The theorem implies that ${\displaystyle H^{1}(\mathbf {F} _{q},G)=H_{\mathrm {{\acute {e}}t} }^{1}(\operatorname {Spec} \mathbf {F} _{q},G)}$   vanishes,[1] and, consequently, any G-bundle on ${\displaystyle \operatorname {Spec} \mathbf {F} _{q}}$ is isomorphic to the trivial one. Also, the theorem plays a basic role in the theory of finite groups of Lie type.

It is not necessary that G is affine. Thus, the theorem also applies to abelian varieties (e.g., elliptic curves.) In fact, this application was Lang's initial motivation. If G is affine, the Frobenius ${\displaystyle \sigma }$ may be replaced by any surjective map with finitely many fixed points (see below for the precise statement.)

The proof (given below) actually goes through for any ${\displaystyle \sigma }$ that induces a nilpotent operator on the Lie algebra of G.[2]

## The Lang–Steinberg theorem

Steinberg (1968) gave a useful improvement to the theorem.

Suppose that F is an endomorphism of an algebraic group G. The Lang map is the map from G to G taking g to g−1F(g).

The Lang–Steinberg theorem states[3] that if F is surjective and has a finite number of fixed points, and G is a connected affine algebraic group over an algebraically closed field, then the Lang map is surjective.

## Proof of Lang's theorem

Define:

${\displaystyle f_{a}:G\to G,\quad f_{a}(x)=x^{-1}a\sigma (x).}$

Then (identifying the tangent space at a with the tangent space at the identity element) we have:

${\displaystyle (df_{a})_{e}=d(h\circ (x\mapsto (x^{-1},a,\sigma (x))))_{e}=dh_{(e,a,e)}\circ (-1,0,d\sigma _{e})=-1+d\sigma _{e}}$

where ${\displaystyle h(x,y,z)=xyz}$. It follows ${\displaystyle (df_{a})_{e}}$ is bijective since the differential of the Frobenius ${\displaystyle \sigma }$ vanishes. Since ${\displaystyle f_{a}(bx)=f_{f_{a}(b)}(x)}$, we also see that ${\displaystyle (df_{a})_{b}}$ is bijective for any b.[4] Let X be the closure of the image of ${\displaystyle f_{1}}$. The smooth points of X form an open dense subset; thus, there is some b in G such that ${\displaystyle f_{1}(b)}$ is a smooth point of X. Since the tangent space to X at ${\displaystyle f_{1}(b)}$ and the tangent space to G at b have the same dimension, it follows that X and G have the same dimension, since G is smooth.

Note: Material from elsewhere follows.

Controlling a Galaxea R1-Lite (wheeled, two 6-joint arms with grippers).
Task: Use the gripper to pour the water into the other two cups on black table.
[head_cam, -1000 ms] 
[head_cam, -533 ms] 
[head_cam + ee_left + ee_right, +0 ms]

Since G is connected, the image of ${\displaystyle f_{1}}$ then contains an open dense subset U of G. Now, given an arbitrary element a in G, by the same reasoning, the image of ${\displaystyle f_{a}}$ contains an open dense subset V of G. The intersection ${\displaystyle U\cap V}$ is then nonempty but then this implies a is in the image of ${\displaystyle f_{1}}$.

## Notes

1. ^ This is "unwinding definition". Here, ${\displaystyle H^{1}(\mathbf {F} _{q},G)=H^{1}(\operatorname {Gal} ({\overline {\mathbf {F} _{q}}}/\mathbf {F} _{q}),G({\overline {\mathbf {F} _{q}}}))}$ is Galois cohomology; cf. Milne, Class field theory.
2. ^ Springer 1998, Exercise 4.4.18.
3. ^ Steinberg 1968, Theorem 10.1
4. ^ This implies that ${\displaystyle f_{a}}$ is étale.